Approach: Set gateway.reload.mode: "off" to disable automatic reloading.

Implementation:

// In /root/.clawdbot/moltbot.json
{
  "gateway": {
    "reload": {
      "mode": "off"
    }
  }
}

Pros:

  • Immediate fix
  • No more auto-restarts
  • Config changes only apply on manual restart

Cons:

  • Manual restart required for config changes
  • Doesn't address root cause

Solution 3: Fix macOS App Config Sync (Root Cause Fix)
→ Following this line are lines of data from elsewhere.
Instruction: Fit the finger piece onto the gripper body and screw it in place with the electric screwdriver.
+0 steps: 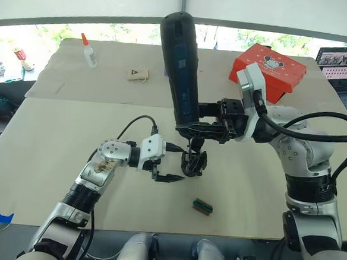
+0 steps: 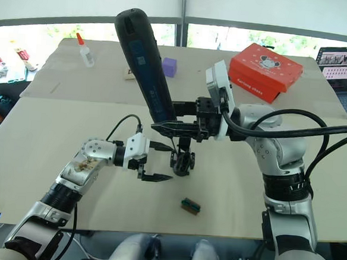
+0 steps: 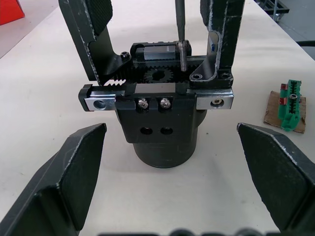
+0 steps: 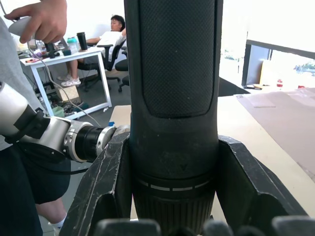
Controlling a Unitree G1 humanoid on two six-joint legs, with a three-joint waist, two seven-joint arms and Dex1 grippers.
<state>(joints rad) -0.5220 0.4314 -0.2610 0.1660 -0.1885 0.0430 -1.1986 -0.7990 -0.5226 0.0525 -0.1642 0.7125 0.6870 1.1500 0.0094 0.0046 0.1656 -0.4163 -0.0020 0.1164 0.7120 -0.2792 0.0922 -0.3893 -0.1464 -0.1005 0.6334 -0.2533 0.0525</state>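
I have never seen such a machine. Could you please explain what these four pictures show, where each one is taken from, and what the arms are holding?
It is a humanoid robot with two arms, working at a table. Two pictures come from cameras on its head, looking down; the other two from a camera on each wrist. The right gripper is shut on an electric screwdriver, held nearly upright, its thin bit going down into a small black gripper body standing on the table. The left gripper is open beside that body and holds nothing. Also on the table: a small green block, a red box, a glue bottle and a laptop.
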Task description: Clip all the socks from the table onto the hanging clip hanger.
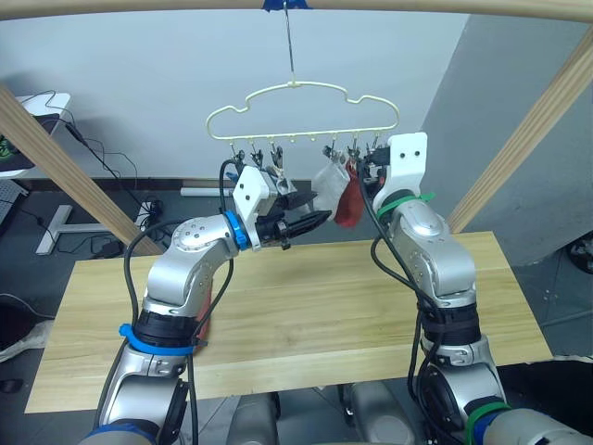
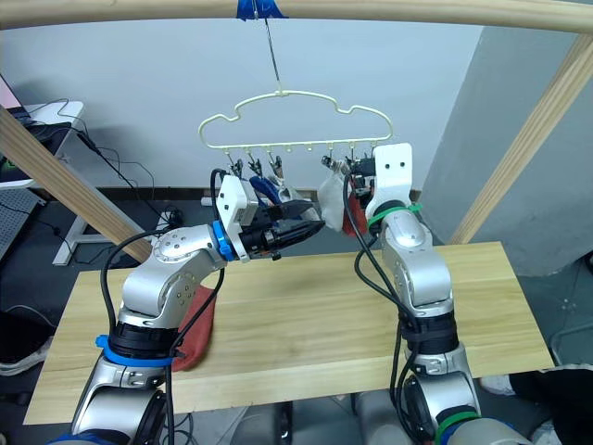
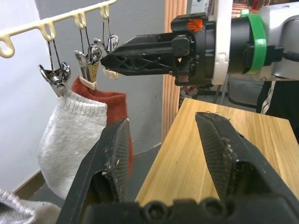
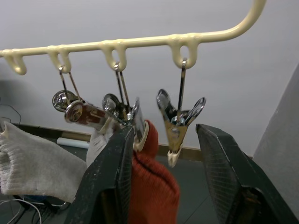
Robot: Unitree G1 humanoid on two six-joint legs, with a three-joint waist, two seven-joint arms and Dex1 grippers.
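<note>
Table planks lie nearest you, and a rust red sock rests on them at the left, partly hidden behind your left arm. Both arms are raised above the wood toward the hanger.

Your left tool points rightward, level, under the row of clips; its two fingers stand apart with nothing between them, so it is released. In the right eye view something blue shows just behind this wrist, under the left clips; you cannot tell what it is or whether a clip holds it.

Your right tool reaches up at the right end of the row. Its fingers are spread and grip nothing; between them, just beyond, hang a clip pinching a red sock and an empty clip beside it toward the hanger's end.

Next along, a grey sock hangs from its own clip, touching the red sock. In the right wrist view another pale grey knit piece sits farther along the row; you cannot tell what holds it.

Farther up, the hanger hangs level by its hook from a wooden pole marked with blue tape. A grey wall stands behind.
</note>
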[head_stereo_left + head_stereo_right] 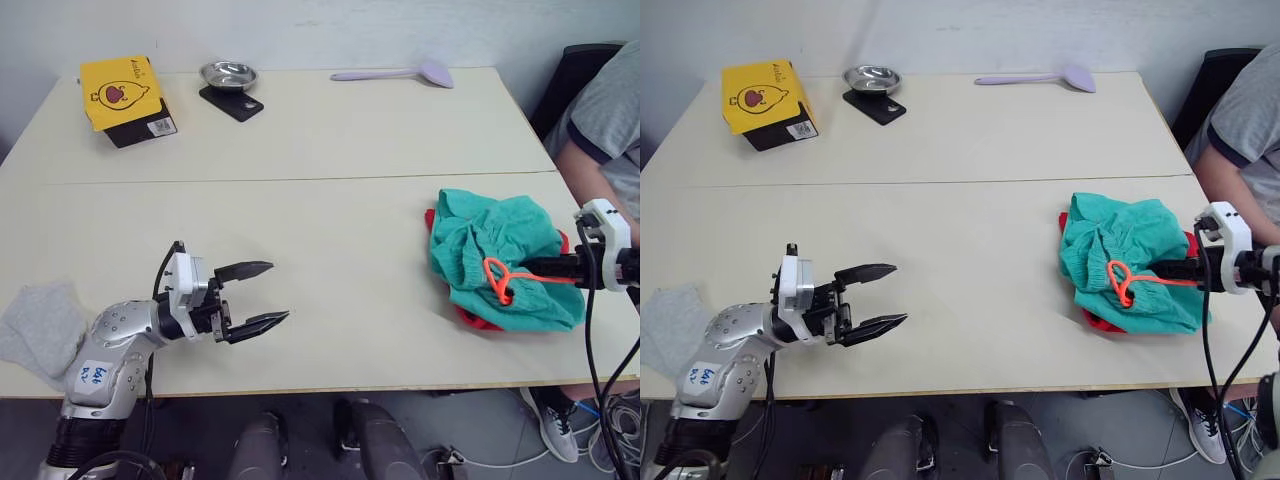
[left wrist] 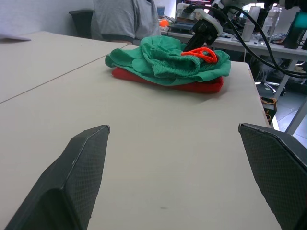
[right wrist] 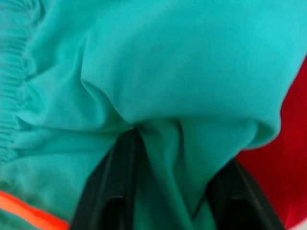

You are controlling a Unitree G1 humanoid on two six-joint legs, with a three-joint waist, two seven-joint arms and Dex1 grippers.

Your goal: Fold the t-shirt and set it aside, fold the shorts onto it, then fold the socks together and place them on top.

Approach: Prevent macOS app from writing to gateway config when in remote mode.

Implementation:

// In apps/macos/Sources/Moltbot/AppState.swift
private func syncGatewayConfigIfNeeded() {
    guard !self.isPreview, !self.isInitializing else { return }
    
    // DON'T sync gateway config in remote mode
    // Only sync app-specific settings
    if self.connectionMode == .remote {
        return // Skip gateway config sync entirely
    }
    
    // ... rest of sync logic
}

Pros:

  • Fixes root cause
  • Prevents cross-write conflicts
  • Clean separation of concerns

Cons:

  • Requires macOS app rebuild
  • May need to adjust other remote mode logic

Solution 4: Add Config Write Debouncing

Approach: Increase debounce time and add change detection to ignore spurious writes.

Implementation:

// In /root/.clawdbot/moltbot.json
{
  "gateway": {
    "reload": {
      "mode": "hybrid",
      "debounceMs": 5000  // Increase from 300ms
    }
  }
}

Pros:

  • Reduces restart frequency
  • Allows multiple changes to coalesce

Cons:

  • Doesn't prevent restart during messages
  • May delay legitimate config changes

Solution 5: Identify and Disable Auto-Rewrite Source

Approach: Use file monitoring to identify what's writing to config.

Implementation:

# Monitor config file writes
inotifywait -m -e modify /root/.clawdbot/moltbot.json

# Check gateway logs for write sources
grep -n "writeConfigFile\|config.*save" /tmp/moltbot/moltbot-*.log

# Check macOS app logs if running
log show --predicate 'process == "Moltbot"' --last 1h

Pros:

  • Identifies exact source
  • Targeted fix possible

Cons:

  • Requires investigation time
  • May need additional tooling

Solution 6: Use Hot Reload for More Config Changes

Approach: Expand hot reload rules to handle more config changes without restart.

Implementation:

// In src/gateway/config-reload.ts
const BASE_RELOAD_RULES: ReloadRule[] = [
  // Add more hot-reloadable paths:
  { prefix: "agents.defaults.model", kind: "hot", actions: ["restart-heartbeat"] },
  { prefix: "channels.telegram.streamMode", kind: "hot" }, // Example
  // ... existing rules
];

Pros:

  • Fewer restarts
  • Better user experience

Cons:

  • Not all changes can be hot-reloaded
  • Complex to get right

  1. Immediate (Quick Fix): Set gateway.reload.mode: "off" to stop auto-restarts
  2. Investigation: Use inotifywait to identify what's writing to config
  3. Short-term: Implement Solution 1 (defer restarts during active requests)
  4. Long-term: Fix root cause (macOS app config sync or other auto-rewrite source)

Notes

  • The logs show the pattern is exact and reproducible, not random crashes
  • The config watcher is working correctly; the issue is what's triggering the writes
  • The gateway's reload logic is sound; it just needs to be more defensive about in-flight requests
  • The macOS app commit 62e590323 suggests this is a known issue area
  • The gateway's reload logic is sound; it just needs to be more defensive about in-flight requests

Last Updated: Jan 30, 2026 (10:30 UTC) Maintained By: Claude Code + Moltbot Task Router Latest: Analysis complete. Root cause identified: Config file auto-rewriting → file watcher → reload handler → SIGUSR1 → shutdown during messages.